Your answer must restate the listing below word for word and contain no images.

--- Given material Enclosed Below ---

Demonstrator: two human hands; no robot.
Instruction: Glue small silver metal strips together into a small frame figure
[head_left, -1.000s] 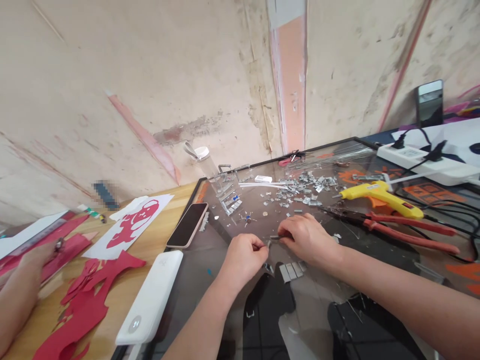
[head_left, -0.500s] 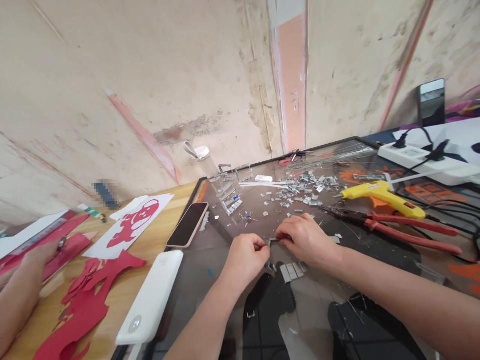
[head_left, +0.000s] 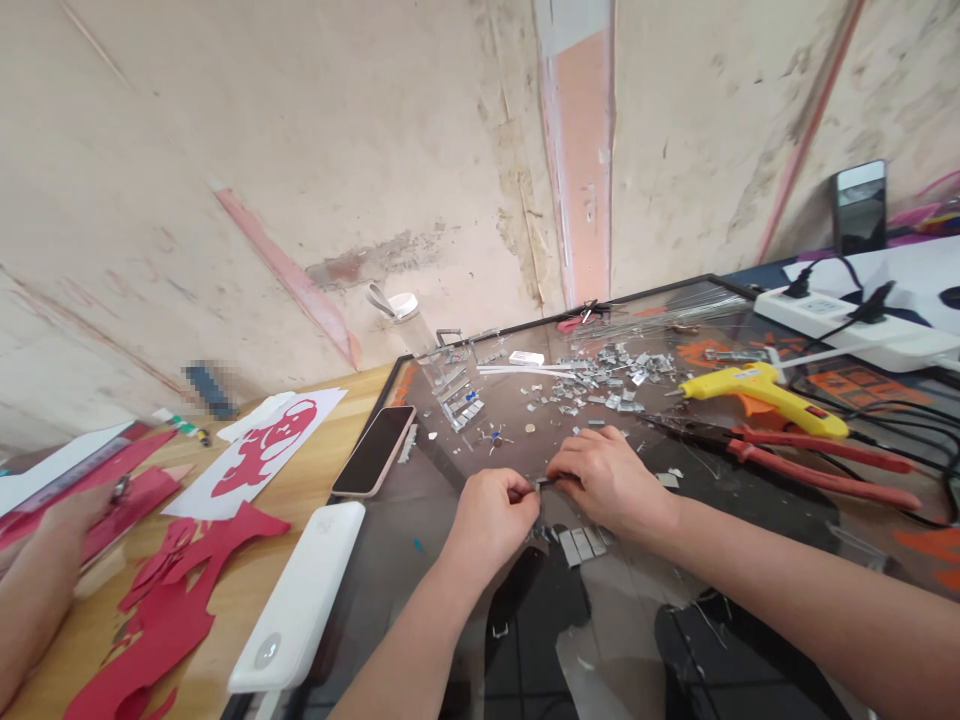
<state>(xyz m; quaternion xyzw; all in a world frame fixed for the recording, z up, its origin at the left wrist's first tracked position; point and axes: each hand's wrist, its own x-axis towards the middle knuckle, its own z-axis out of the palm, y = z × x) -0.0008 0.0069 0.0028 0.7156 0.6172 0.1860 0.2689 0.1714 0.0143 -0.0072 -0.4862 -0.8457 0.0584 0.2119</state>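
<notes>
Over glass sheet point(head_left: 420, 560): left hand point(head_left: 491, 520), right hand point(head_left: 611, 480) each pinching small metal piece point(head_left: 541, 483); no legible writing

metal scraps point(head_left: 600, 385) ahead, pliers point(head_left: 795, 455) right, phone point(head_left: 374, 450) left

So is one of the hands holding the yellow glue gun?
No, the yellow glue gun lies by itself on the glass table, while the left hand and right hand pinch a small metal piece.
</notes>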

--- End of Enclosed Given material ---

(Exercise answer)
Demonstrator: two human hands; no robot.
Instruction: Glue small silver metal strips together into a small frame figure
[head_left, -1.000s] 
[head_left, -0.500s] 
[head_left, +0.000s] 
<state>(xyz m; quaternion xyzw; all in a world frame fixed for the recording, z up, its origin at the left wrist's first tracked position; point and axes: each hand's wrist, its own x-axis towards the middle knuckle, its own z-axis out of the palm, y = z × x) -0.0008 0.0069 0.0028 0.7156 0.6172 0.1860 0.2689 0.1714 0.0143 -0.0072 -0.4862 -0.8457 0.0584 0.2119</state>
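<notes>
Over glass sheet point(head_left: 420, 560): left hand point(head_left: 491, 520), right hand point(head_left: 611, 480) each pinching small metal piece point(head_left: 541, 483); no legible writing

metal scraps point(head_left: 600, 385) ahead, pliers point(head_left: 795, 455) right, phone point(head_left: 374, 450) left

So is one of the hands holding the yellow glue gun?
No, the yellow glue gun lies by itself on the glass table, while the left hand and right hand pinch a small metal piece.
</notes>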

The response to the exercise is complete.